YOUR GOAL:
Among the lines of the records, find all that carry the word "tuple" and copy them.

INPUT RECORDS:
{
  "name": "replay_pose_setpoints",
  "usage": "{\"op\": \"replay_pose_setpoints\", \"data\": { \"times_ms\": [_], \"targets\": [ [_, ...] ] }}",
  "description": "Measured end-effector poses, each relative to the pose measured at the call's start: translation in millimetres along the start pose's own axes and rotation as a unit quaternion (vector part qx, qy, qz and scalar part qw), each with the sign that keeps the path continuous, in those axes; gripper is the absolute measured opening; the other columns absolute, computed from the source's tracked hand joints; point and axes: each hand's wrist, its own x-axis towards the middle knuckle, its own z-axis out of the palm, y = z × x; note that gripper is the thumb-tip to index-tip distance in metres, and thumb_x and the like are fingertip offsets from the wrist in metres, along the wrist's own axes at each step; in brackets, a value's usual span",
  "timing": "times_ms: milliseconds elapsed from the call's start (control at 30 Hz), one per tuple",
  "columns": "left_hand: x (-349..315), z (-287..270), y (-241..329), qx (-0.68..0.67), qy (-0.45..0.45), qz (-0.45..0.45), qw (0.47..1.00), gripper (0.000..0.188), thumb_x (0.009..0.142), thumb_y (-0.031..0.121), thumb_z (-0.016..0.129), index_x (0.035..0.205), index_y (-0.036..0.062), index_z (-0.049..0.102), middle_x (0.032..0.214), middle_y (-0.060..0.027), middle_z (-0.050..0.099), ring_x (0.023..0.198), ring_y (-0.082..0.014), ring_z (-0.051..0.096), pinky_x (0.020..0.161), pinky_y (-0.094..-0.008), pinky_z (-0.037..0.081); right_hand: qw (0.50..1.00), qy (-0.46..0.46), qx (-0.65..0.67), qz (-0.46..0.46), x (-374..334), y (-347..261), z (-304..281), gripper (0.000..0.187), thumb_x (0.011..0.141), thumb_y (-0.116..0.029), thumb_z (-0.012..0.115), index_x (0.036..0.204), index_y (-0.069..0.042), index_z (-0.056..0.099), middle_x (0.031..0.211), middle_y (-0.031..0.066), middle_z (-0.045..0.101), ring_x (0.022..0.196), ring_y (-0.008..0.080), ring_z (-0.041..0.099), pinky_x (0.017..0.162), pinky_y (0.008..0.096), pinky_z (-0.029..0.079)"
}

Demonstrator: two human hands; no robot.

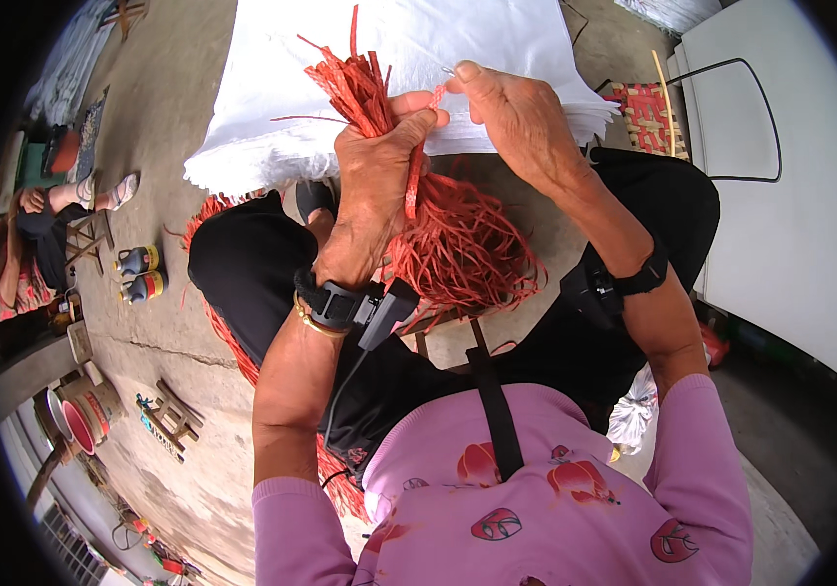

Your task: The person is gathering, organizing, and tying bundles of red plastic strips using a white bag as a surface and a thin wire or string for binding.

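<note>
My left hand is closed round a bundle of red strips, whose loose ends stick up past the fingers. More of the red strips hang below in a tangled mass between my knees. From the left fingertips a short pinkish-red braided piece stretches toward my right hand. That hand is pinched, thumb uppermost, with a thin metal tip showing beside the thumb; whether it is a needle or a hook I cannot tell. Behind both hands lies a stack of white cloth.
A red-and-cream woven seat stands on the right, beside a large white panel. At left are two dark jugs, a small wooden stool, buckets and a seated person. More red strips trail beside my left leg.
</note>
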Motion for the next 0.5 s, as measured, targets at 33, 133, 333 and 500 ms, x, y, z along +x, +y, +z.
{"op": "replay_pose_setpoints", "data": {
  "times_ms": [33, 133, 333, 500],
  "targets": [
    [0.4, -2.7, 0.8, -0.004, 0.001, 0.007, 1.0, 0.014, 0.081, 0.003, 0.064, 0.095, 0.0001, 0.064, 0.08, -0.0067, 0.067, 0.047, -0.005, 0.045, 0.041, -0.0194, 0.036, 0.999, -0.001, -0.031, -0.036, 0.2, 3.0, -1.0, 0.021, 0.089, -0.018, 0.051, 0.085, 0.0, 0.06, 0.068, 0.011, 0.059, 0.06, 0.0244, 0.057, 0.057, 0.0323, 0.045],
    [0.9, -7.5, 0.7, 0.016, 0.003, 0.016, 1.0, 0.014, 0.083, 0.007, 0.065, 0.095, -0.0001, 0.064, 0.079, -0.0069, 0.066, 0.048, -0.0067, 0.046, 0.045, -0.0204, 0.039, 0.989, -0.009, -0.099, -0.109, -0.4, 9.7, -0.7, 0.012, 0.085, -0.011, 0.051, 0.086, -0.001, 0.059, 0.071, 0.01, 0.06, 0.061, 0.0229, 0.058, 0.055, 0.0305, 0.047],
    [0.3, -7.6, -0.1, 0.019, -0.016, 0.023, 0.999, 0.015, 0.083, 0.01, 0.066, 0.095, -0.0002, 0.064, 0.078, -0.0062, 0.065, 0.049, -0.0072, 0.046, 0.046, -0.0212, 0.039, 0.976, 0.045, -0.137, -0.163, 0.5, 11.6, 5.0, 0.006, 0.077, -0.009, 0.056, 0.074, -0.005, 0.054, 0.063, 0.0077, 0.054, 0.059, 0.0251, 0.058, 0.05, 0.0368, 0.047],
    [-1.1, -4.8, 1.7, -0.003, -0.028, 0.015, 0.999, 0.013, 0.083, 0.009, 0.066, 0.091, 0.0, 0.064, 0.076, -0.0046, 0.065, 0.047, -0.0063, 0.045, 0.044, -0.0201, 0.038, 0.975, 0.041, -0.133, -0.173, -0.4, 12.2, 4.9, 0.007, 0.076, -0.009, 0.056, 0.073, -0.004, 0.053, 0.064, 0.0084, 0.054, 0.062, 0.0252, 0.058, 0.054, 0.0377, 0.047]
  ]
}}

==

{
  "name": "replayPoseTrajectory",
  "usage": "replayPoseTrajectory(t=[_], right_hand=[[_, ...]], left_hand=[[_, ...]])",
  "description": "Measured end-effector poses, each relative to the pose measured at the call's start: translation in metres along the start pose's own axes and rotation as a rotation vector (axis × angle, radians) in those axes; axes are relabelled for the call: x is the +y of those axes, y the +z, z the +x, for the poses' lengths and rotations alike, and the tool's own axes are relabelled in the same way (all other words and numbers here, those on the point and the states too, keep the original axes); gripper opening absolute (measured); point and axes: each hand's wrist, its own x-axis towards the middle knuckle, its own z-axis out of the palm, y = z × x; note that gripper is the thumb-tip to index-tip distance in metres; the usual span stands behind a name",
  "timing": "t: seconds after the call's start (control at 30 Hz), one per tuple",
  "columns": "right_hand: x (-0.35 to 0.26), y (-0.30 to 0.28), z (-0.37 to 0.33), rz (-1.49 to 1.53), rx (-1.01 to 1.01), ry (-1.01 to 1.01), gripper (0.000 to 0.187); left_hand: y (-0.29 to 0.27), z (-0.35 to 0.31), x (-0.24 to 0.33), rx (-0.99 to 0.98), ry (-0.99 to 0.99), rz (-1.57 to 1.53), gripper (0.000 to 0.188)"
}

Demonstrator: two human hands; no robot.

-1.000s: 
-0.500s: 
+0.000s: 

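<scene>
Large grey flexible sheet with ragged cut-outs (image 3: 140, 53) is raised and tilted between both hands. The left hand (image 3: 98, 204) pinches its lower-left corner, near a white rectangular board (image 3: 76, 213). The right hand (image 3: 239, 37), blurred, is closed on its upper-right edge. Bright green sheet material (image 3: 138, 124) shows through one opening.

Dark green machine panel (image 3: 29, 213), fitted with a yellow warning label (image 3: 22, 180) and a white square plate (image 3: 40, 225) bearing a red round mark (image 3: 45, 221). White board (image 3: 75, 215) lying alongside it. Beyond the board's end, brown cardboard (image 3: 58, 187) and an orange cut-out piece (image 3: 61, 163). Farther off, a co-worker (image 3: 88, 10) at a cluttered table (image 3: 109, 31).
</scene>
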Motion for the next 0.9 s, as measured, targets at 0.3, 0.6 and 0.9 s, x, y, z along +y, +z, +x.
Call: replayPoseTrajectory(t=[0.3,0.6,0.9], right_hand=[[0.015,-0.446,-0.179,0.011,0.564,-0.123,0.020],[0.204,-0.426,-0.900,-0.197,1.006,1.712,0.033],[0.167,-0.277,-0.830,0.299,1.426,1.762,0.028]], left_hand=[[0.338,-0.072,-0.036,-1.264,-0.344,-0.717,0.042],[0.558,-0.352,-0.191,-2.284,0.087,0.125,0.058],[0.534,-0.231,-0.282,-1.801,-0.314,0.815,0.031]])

SOLUTION TO THIS PROBLEM:
  "timing": "times_ms: milliseconds elapsed from the call's start (control at 30 Hz), one per tuple",
  "timing": "t: seconds after the call's start (control at 30 Hz), one per tuple",

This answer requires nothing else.